Figure 1. Increased tau pathology in DM-Tau-tg mice exposed to 3NP. (A) Increased tau pathology in 5-month old DM-Tau-tg mice treated with a moderate long-term protocol of 3NP exposure (IP injection two times a week for 5 months). Significant increase in burden of Gallyas positive cells (cells/mm2) in the hippocampus of 3NP-DM-Tau-tg mice relative to saline- DM-Tau-tg mice (p = 0.04), with similar tendency of increase in burden of AT180 positive cells (cells/mm2). A trend of higher total-tau (tau-5 positive cells/mm2) (p = 0.08) in the 3NP-treated mice relative to saline-treated mice (I). Increase in burden of Gallyas positive cells in the cortex of 3NP-DM-Tau-tg mice relative to saline- DM-Tau-tg mice (trend p = 0.07), with similar tendency of increase in burden of AT180 positive cells.
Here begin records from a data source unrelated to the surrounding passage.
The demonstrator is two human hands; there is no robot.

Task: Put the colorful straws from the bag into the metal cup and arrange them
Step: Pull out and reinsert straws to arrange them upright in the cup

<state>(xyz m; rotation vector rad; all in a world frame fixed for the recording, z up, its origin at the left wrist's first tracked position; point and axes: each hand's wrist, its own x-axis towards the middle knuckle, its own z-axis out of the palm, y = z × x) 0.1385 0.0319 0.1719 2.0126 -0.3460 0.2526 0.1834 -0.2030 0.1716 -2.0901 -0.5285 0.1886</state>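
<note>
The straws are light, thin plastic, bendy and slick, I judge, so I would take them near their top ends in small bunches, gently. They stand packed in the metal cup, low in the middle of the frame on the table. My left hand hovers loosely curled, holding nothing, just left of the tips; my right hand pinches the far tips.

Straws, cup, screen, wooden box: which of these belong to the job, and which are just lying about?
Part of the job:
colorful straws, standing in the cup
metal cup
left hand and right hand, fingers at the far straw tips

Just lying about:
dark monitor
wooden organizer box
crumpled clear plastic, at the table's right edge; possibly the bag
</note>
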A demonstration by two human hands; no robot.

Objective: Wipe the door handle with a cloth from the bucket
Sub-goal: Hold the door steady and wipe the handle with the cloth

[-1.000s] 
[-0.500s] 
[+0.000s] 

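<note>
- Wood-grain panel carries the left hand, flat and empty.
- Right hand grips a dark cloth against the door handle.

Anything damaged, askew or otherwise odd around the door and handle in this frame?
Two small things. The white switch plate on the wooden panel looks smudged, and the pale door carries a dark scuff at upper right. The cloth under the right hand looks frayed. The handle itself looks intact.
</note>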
No significant difference in the total-tau in the 3NP-treated mice relative to saline-treated mice (II). (B) Increased tau pathology in 13-month old DM-Tau-tg mice treated with an acute short-term protocol of 3NP exposure (IP injection every other day for 1 month). Increase in burden of AT8 positive cells in the cortex of 3NP-DM-Tau-tg mice relative to saline- DM-Tau-tg mice (p = 0.05). Higher level of total-tau (tau-5 positive cells/mm2) (p < 0.0001) in the 3NP-treated mice relative to saline-treated mice. Negative control staining for Gallyas, AT8 and AT180 is presented in Supplementary Figure 1. Arrows show positive stained cells. Scale bars = 100 μm. Magnification of the photos in X40, dashed line indicate positive cells from each photo transferred in higher magnification insert photos.
Evidence for Tau-Pathology in WT-Mice Injected With 3NP
In order to see whether 3NP can not only increase tangle pathology in genetically engineered mice which generate NTFs, but can also lead to de novo formation of tau pathology originating from non-mutant tau in WT-mice, we exposed also 13 months old WT-mice to 3NP for 1 month. High burden of cells positive for Gallyas staining were detected in the hippocampus of 3NP injected mice (3NP-WT-mice), which was 320.1% higher than the limited burden detected in the saline injected mice (p = 0.03). Also an increase of 134.6% in the burden of phosphorylated tau AT180 positive cells/mm2 (trend, p = 0.08) and a similar tendency (p = 0.19) of increase (1378% of AT8 positive cells/mm2 relative to the limited burden in the saline injected mice) (Figures 2AI,II). An increase in tau pathology was also detected in the cortex: 1101% in AT8 positive cells/mm2 (p = 0.01) and 102.3% AT180 positive cells/mm2 (trend, p = 0.07), relative to the limited burden in the saline injected mice (Figure 2B). Like in the tg-mice exposed to 3NP, also in the WT-mice exposed to 3NP, we detected that the increase in the pathological/phosphorylated tau in the brain was accompanied with an increase of the total tau: increase of 276.4% (p = 0.01) and 372.8% (p = 0.01) in the hippocampus and the cortex, respectively, relative to the saline injected mice (Figure 2B).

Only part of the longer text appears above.